Тут господин Фаберже стукнул кулаком с тремя золотыми перстнями по столу и воскликнул: «Прекратите, кто вы там, пастор или практикант. Скажите, что мы от этих чертовых эстонцев получили? А? А я вам скажу: ничего, кроме нашей невозможной фамилии. Знаете вы, как наша фамилия по-эстонски? Vanaperse [106] наша фамилия. Какое же, к черту, обязательство может быть у нас перед ними?!»
Господин Фаберже потребовал свои документы из Яановой церкви и перешел в немецкую церковь Петра.
106
Старая задница (эст).
И знаешь, Кати, этот парень посмотрел на меня своими светлыми серыми глазами крестьянина поверх чашки с чаем и, все еще ухмыляясь, сказал или как бы спросил: «С вами, господин профессор, нечто подобное ведь не может случиться?»
Я, конечно, сразу понял, он изучал меня, хотел прощупать, измерить. И помимо того, еще и ирония. И я ответил совершенно прозрачно и нейтрально:
— Со мной? — нет, к счастью, нет. Я еще в Пярну был в приходе моего почти тезки, старого Мяртенса, если это вам что-то говорит. А здесь, в Петербурге, еще с пятьдесят пятого года, то есть еще с сиротской школы, состою в списках Петрова прихода.

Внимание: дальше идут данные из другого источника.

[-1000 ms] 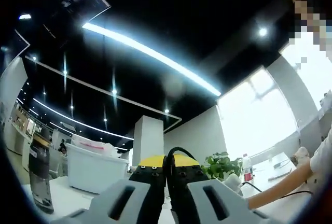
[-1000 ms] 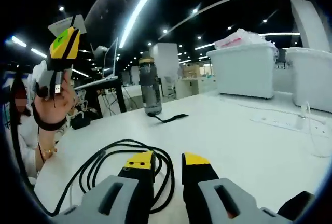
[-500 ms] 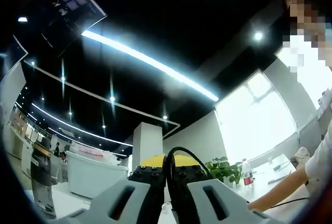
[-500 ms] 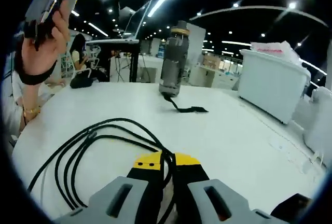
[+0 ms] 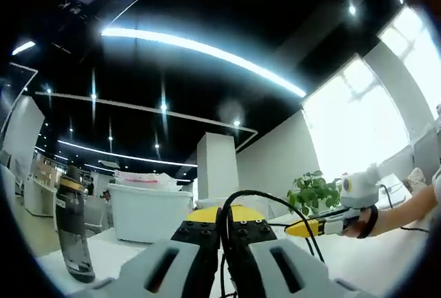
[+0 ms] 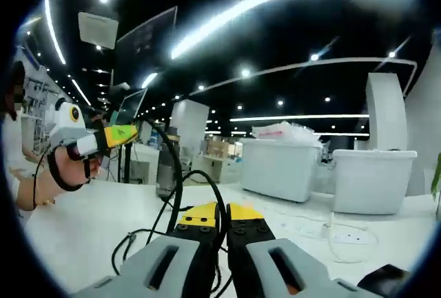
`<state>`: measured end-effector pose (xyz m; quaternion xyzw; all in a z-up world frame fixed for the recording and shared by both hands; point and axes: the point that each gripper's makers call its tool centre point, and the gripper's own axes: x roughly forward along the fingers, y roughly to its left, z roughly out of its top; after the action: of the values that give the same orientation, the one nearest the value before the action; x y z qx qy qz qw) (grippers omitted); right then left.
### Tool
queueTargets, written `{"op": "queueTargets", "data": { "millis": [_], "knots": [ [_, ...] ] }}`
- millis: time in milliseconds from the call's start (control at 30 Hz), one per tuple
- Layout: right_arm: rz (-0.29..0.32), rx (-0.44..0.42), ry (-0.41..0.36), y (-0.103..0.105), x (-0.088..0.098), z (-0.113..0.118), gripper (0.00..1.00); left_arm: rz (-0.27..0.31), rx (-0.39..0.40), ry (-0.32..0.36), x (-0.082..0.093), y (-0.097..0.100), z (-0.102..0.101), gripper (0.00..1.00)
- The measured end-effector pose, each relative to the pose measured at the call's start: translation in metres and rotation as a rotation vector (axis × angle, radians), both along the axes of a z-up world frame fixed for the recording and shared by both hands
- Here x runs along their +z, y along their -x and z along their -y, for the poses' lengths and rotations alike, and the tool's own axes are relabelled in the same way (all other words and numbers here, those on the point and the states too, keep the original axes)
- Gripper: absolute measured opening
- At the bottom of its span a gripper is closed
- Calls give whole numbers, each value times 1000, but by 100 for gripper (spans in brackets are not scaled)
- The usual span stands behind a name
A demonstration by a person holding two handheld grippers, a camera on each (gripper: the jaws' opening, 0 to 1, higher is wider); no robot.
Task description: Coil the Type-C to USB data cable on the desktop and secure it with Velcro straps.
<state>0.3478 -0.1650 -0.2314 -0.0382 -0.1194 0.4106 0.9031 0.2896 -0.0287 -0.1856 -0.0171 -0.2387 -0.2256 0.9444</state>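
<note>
The white desk (image 6: 83, 229) carries most of the black cable (image 6: 134, 243), whose loose loops lie on it just ahead of the right gripper (image 6: 213, 216), toward the left of that view. From there a strand rises off the surface, arches over and passes between the right jaws, which are closed on it. The left gripper (image 5: 222, 227) likewise pinches the cable (image 5: 265, 198) between closed jaws, a loop bowing up over its tips and running off toward the right gripper seen at that view's right. So both tools hold the cable lifted, well apart, with the span slack between them. Judging from this, coiling turns on bringing the left-held part toward the loops by the right gripper, which is nearer. A dark bottle (image 5: 74, 232) stands farther back.
</note>
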Motion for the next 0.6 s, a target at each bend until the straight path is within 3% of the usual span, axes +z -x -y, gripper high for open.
{"op": "queueTargets", "data": {
  "millis": [67,200,267,600],
  "knots": [
    [39,0,-27,8,7,4,3,-16,-4,-36,-8,-4,7,5],
    [58,-3,-30,13,12,7,3,-28,14,-118,-22,-10,15,5],
    [33,35,-76,18,15,6,3,-37,58,-158,-30,-18,12,5],
    [38,71,-114,33,20,2,3,-25,79,-201,-35,-21,10,5]
  ]
}}
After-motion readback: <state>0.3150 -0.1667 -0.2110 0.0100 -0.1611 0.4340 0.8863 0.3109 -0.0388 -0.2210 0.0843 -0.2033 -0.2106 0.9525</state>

И я попрощался с ним самым дружеским и естественным образом и оставил его смущенным сидеть в сумерках за столиком в маленьком буфете. Смущенным потому, что он так и не понял, дошла ли до меня его ирония и задела она меня или не задела. Мне даже жаль его немного. Что касается его иронии, то я даже не знаю, задела ли она меня.
Какая-то станция, где мы не останавливаемся. Платформа. Развилка. Три маленькие коричневые цистерны на запасном пути, желтые надписи на черных животах — РУССКИЙ НОБЕЛЬ — РУССКИЙ НОБЕЛЬ — РУССКИЙ НОБЕЛЬ.